▶ [Assignment]:
Whenever a line below mentions the word "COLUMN", that line should be copied.

▶ [Source data]:
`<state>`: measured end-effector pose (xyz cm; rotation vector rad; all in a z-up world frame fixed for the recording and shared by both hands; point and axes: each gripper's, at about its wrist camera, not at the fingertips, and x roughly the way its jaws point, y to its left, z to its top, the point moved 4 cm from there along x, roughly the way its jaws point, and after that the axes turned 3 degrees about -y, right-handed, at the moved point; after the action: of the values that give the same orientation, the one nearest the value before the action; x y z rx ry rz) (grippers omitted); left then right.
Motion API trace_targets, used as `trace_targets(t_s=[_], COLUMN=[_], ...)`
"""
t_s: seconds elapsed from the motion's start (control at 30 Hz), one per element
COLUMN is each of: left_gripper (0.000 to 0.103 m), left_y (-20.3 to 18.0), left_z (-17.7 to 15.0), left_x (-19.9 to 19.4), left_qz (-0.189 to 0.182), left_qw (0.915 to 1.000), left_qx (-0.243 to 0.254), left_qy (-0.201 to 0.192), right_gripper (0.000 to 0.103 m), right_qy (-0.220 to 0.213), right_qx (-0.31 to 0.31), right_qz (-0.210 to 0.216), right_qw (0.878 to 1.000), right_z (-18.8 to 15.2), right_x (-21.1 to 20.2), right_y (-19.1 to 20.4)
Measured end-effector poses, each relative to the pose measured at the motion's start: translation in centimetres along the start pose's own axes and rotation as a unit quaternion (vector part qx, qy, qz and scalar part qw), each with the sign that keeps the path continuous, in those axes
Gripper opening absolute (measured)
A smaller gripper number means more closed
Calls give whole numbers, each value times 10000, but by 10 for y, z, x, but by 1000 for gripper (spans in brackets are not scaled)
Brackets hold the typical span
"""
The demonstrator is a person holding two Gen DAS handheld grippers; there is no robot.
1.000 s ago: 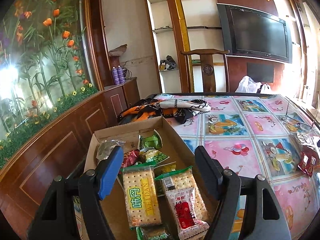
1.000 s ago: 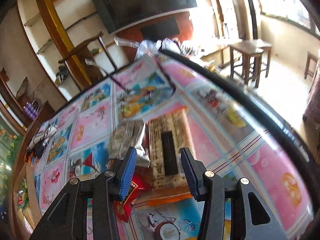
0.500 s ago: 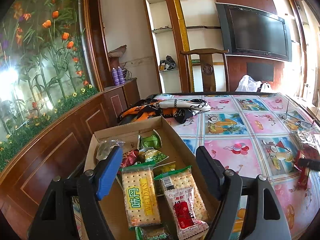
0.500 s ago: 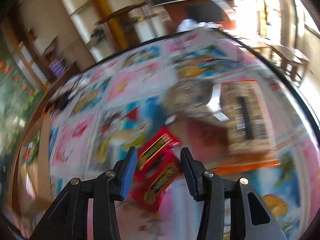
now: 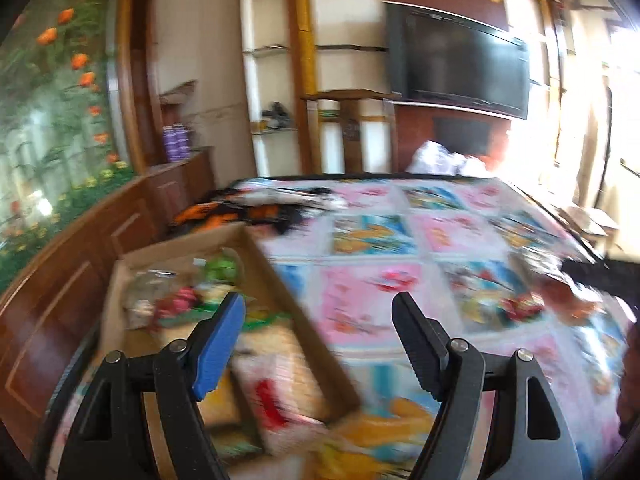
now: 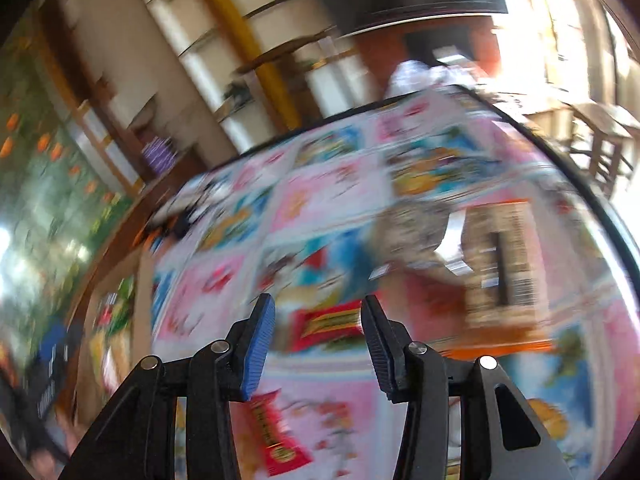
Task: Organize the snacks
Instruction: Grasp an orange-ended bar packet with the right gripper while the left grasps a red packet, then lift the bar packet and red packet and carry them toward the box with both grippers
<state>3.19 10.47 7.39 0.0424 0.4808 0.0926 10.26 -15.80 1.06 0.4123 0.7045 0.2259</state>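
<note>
A cardboard box [image 5: 304, 304] holding several snack packs sits at the table's left side, under and left of my left gripper [image 5: 320, 332]. That gripper is open with nothing between its fingers. In the right wrist view a red snack packet [image 6: 326, 326] lies on the patterned tablecloth [image 6: 320, 196], in line with the gap of my right gripper [image 6: 316, 320]. The pads do not press on it. A second red packet [image 6: 276, 436] lies under the left finger. A barcoded cracker pack [image 6: 504, 264] and a silvery packet [image 6: 412, 236] lie further right. Both views are blurred.
A wooden chair [image 5: 352, 128] and a white plastic bag [image 5: 436, 158] stand past the table's far edge. An orange and black cloth [image 5: 248, 212] lies behind the box. A wooden cabinet [image 5: 80, 280] runs along the left, and stools [image 6: 600, 140] stand off the right edge.
My left gripper has swung right, so the box now sits lower left. My right gripper has swung left from the cracker pack to the red packets and rolled.
</note>
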Motion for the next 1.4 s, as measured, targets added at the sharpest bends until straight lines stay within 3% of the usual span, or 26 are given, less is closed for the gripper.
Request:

▶ [Completed exercise]:
Motion API trace_targets, used as `trace_targets(t_s=[_], COLUMN=[_], ...)`
COLUMN is each of: left_gripper (0.000 to 0.103 m), left_y (-20.3 to 18.0), left_z (-17.7 to 15.0), left_x (-19.9 to 19.4), left_qz (-0.189 to 0.182), left_qw (0.915 to 1.000), left_qx (-0.243 to 0.254), left_qy (-0.201 to 0.192), right_gripper (0.000 to 0.103 m), right_qy (-0.220 to 0.213), right_qx (-0.31 to 0.31), right_qz (-0.210 to 0.216), right_qw (0.878 to 1.000), right_z (-18.8 to 15.2), right_x (-21.1 to 20.2), right_y (-19.1 to 20.4)

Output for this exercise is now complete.